After entering the name and state machine definition, choose Next.

Configure the settings by choosing Create an IAM role for me. This creates an IAM role for the state machine to run the Lambda function SFN-New-User-Flow.

Here’s the list of states in the NewUserWorkFlow state machine definition:

  • Start—When the state machine starts, it creates a parallel state to start both the CreateWorkSpace and CreateConnectUser states.
  • CreateWorkSpace—This task state runs the SFN-New-User-Flow Lambda function to create a new WorkSpace for the user. If this is successful, it goes to the End state.
  • WorkSpacesPassState—This pass state returns the result from the CreateWorkSpace state.
  • CreateConnectUse — This task state runs the SFN-New-User-Flow Lambda function to create a user in Amazon Connect.
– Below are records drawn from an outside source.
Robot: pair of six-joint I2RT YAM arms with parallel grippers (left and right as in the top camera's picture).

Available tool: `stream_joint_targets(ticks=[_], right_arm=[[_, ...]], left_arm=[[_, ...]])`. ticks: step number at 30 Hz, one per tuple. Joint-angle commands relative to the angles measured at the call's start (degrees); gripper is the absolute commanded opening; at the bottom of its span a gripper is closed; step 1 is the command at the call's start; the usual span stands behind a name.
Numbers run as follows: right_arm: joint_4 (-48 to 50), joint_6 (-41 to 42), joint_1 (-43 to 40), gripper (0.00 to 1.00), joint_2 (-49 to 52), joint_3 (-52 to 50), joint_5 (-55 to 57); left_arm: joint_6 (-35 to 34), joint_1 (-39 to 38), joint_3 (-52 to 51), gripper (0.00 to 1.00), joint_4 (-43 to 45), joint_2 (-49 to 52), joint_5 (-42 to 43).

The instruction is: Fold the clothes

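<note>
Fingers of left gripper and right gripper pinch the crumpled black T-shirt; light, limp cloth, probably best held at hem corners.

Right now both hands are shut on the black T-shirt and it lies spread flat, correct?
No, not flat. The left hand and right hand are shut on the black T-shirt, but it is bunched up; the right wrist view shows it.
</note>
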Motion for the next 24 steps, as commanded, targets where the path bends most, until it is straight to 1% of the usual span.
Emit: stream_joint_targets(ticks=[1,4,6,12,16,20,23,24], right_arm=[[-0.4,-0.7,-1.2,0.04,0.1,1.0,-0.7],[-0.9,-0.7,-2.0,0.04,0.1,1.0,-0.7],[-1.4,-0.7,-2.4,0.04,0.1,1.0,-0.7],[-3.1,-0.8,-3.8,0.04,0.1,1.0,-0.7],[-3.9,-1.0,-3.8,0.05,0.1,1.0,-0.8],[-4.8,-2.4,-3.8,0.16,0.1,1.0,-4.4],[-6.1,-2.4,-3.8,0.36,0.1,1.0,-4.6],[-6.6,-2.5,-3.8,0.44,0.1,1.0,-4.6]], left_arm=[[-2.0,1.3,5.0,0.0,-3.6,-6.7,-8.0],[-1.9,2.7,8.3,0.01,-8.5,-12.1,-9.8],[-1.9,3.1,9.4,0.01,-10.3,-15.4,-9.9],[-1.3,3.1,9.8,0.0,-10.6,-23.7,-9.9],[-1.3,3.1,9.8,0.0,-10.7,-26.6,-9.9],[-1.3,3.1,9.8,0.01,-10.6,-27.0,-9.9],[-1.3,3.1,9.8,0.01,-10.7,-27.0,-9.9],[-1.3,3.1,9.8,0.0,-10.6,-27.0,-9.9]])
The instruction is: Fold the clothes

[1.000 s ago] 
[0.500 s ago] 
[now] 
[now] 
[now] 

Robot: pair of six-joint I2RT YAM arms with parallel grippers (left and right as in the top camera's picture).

If this is successful, it goes to the End state.
  • ConnectPassState—This pass state returns the result from the CreateWorkSpace state.
  • End

The following diagram shows how these states relate to each other.

Step Functions State Machine

Test the solution

It’s time to test the solution. Create a user in AWS Managed Microsoft AD. The new user should have the following attributes:

This starts a new state machine execution in Step Functions. Here’s the flow:

  1. When there is a user creation event (Event ID: 4720) in the AWS Managed Microsoft AD security log, CloudWatch invokes the Lambda function, DS-Log-Stream-Function, to start a new state machine execution in Step Functions.
  2. To create a new WorkSpace and create a user in the Amazon Connect instance, the state machine execution runs tasks to invoke the other Lambda function, SFN-New-User-Flow.

Conclusion

This solution automates the initial user registration workflow. Step Functions provides the flexibility to customize the workflow to meet your needs. This walkthrough included Amazon WorkSpaces and Amazon Connect; both services are used to register the new user. For organizations that create a number of new users on a regular basis, this new user automation workflow can save time when configuring resources for a new user.

The event source of the automation workflow can be any event that triggers the new user workflow, so the event source isn’t limited to CloudWatch Logs. Also, the integrated service used for new user registration can be any AWS service that offers API and works with AWS Managed Microsoft AD. Other programmatically accessible services within or outside AWS can also fill that role.

In this post, I showed you how serverless workflows can streamline and coordinate user creation activities. Step Functions provides this functionality, with the help of Lambda, Amazon WorkSpaces, AWS Managed Microsoft AD, and Amazon Connect. Together, these services offer increased power and functionality when managing users, monitoring security, and integrating with compatible AWS services.